From @shreddd in Slack

We need to address a programmatic access use case from JGI and I wanted to understand how best to support this. The simple (hopefully) thing we would like short term is being able to quickly get the access token (bearer token) that an API user can use in a CLI client. Right now it requires a somewhat hacky approach to introspect the outgoing call or looking at the Curl dump of the call.

Related to #404

[PeopleMakeCulture]

Additional Context:
you can use the /users/token endpoint with grant type "password" and a username and password. the response will contain an access token of token type "bearer" and an expiration datetime:

    return {
        "access_token": access_token,
        "token_type": "bearer",
        "expires": ACCESS_TOKEN_EXPIRES.model_dump(),
    }

[PeopleMakeCulture]

@shreddd could you clarify if they would want to log in via an ORCiD, or with the username/password flow, or both?

[dwinston]

If you POST /token with grant_type=client_credentials and client_id={KNOWN_ORCID_JWT}, then the response will be {"access_token": ..., "token_type": "bearer", "expires": ...} as above.

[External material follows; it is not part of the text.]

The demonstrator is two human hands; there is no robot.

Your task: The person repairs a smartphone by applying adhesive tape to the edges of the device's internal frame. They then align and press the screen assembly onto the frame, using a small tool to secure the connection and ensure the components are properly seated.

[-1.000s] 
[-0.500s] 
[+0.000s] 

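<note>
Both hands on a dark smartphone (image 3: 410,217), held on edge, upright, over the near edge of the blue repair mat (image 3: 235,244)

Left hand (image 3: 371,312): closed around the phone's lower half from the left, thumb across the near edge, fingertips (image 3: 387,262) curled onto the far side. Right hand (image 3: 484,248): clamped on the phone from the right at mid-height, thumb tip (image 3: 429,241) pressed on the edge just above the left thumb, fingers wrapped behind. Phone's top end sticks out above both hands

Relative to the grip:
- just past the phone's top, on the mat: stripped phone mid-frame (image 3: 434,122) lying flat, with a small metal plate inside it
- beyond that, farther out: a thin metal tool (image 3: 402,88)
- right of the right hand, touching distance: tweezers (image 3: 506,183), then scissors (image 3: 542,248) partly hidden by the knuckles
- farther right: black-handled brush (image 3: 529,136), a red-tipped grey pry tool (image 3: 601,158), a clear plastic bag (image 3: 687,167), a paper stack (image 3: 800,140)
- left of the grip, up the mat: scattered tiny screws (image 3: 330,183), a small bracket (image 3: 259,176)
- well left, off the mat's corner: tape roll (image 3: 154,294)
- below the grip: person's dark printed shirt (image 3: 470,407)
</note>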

So, this could work as is until we perhaps have a more streamlined credentials flow without "sites" etc.

[dwinston]

(waiting on use case confirmation/clarification)

[shreddd]

I think this is OK but seems like an extra step? The goal is to see if we can provide a token to the user for easy use. Poking at the code a bit I noticed that once logged into swagger we use a cookie to talk to the server - wondering if we could take advantage of this. Will follow up on Slack and post updates here.

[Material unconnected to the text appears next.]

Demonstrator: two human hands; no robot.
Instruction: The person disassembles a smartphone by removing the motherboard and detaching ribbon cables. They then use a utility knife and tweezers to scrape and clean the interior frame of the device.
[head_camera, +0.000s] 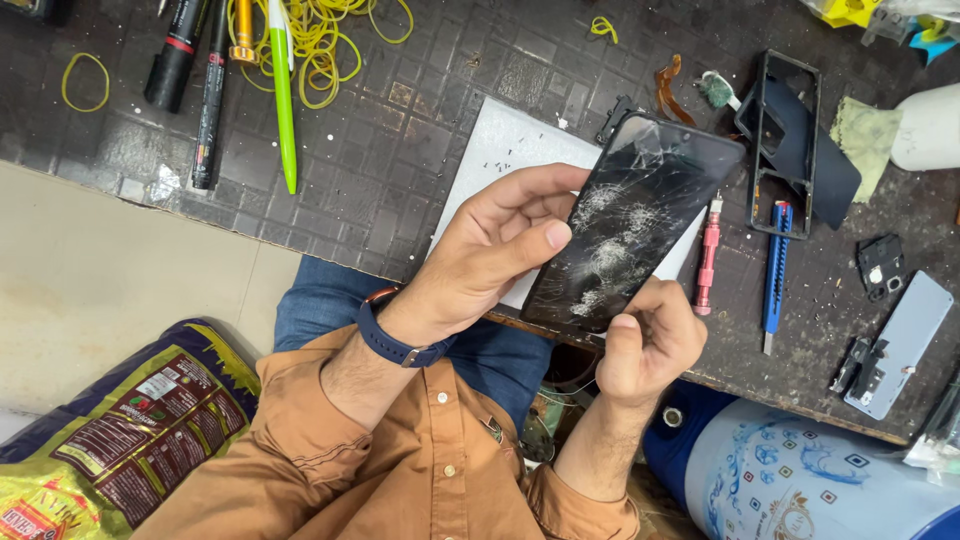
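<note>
Above a dark gridded mat (400, 150), left hand (490, 255) and right hand (650, 345) pinch a cracked phone (635, 220).

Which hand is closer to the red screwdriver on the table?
Right. The right hand grips the cracked phone just below the red screwdriver; the left hand is beyond the phone.

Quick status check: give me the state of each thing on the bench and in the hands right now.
phone screen: badly cracked, dark, held tilted above the bench
left hand: grips the screen's left edge
right hand: holds the screen's bottom end
phone frame: empty, lying flat
red screwdriver: lying on the bench, untouched
blue cutter: lying flat; blade state unclear
green pen: lying flat
rubber bands: loose heap
</note>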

Given that we already have a cookie for logged in user, is it possible to use that cookie to get and display the token? This could potentially live in the custom HTML? One option - would it be possible to display the access token from: https://github.com/microbiomedata/nmdc-runtime/blob/main/nmdc_runtime/api/main.py#L483

[shreddd]

We want this for both. Basically we always want to give the users an easy way to look at their token if they need it.

@PeopleMakeCulture

@shreddd could you clarify if they would want to log in via an ORCiD, or with the username/password flow, or both?

[PeopleMakeCulture]

@shreddd Could you explain how you're thinking about programmatically accessing the cookie to access the token?

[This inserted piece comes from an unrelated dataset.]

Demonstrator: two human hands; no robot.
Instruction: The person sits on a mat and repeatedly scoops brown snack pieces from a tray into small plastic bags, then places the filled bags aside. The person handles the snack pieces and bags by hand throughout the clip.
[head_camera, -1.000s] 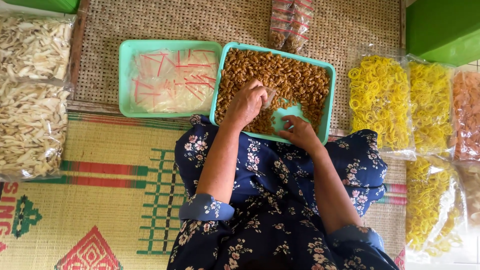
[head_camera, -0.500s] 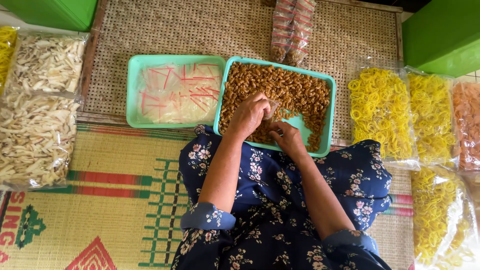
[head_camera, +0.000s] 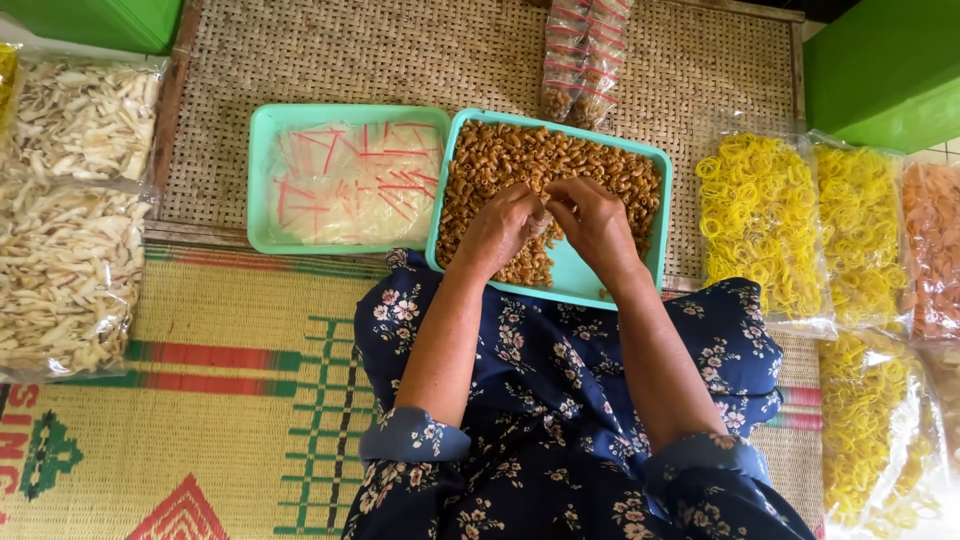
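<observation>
A teal tray (head_camera: 656, 168) full of small brown curled snacks (head_camera: 500, 165) lies in front of my lap. Both hands hover over its near middle. My left hand (head_camera: 500, 228) and my right hand (head_camera: 592, 220) meet fingertip to fingertip, pinching something small and pale between them; it looks like a small clear bag, but I cannot tell for sure. A bare teal patch of the tray floor shows just under my right hand. To the left sits a second teal tray (head_camera: 262, 180) holding a pile of empty clear bags with red stripes (head_camera: 355, 180).
Two filled striped packets (head_camera: 585, 55) lie beyond the snack tray. Bags of pale chips (head_camera: 70, 210) lie at the left, bags of yellow ring snacks (head_camera: 765, 225) and orange snacks (head_camera: 932, 245) at the right. Green boxes (head_camera: 885, 70) stand at the far corners. Woven mats cover the floor.
My hands have come together over the tray's middle; the right hand moved up from the near edge. The view has shifted slightly.
</observation>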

One thing we could do is refactor the code below into its own endpoint, so that a user can POST their JWT and GET a bearer token. Is that what you had in mind?

    if user_id_token:
        # get bearer token
        rv = requests.post(
            url=f"{BASE_URL_EXTERNAL}/token",
            data={
                "client_id": user_id_token,
                "client_secret": "",
                "grant_type": "client_credentials",
            },
            headers={
                "Content-type": "application/x-www-form-urlencoded",
                "Accept": "application/json",
            },
        )
        if rv.status_code != 200:
            rv.reason = rv.text
            rv.raise_for_status()
        access_token = rv.json()["access_token"]

[dwinston]

possibility: add bearer token info to GET /users/me response.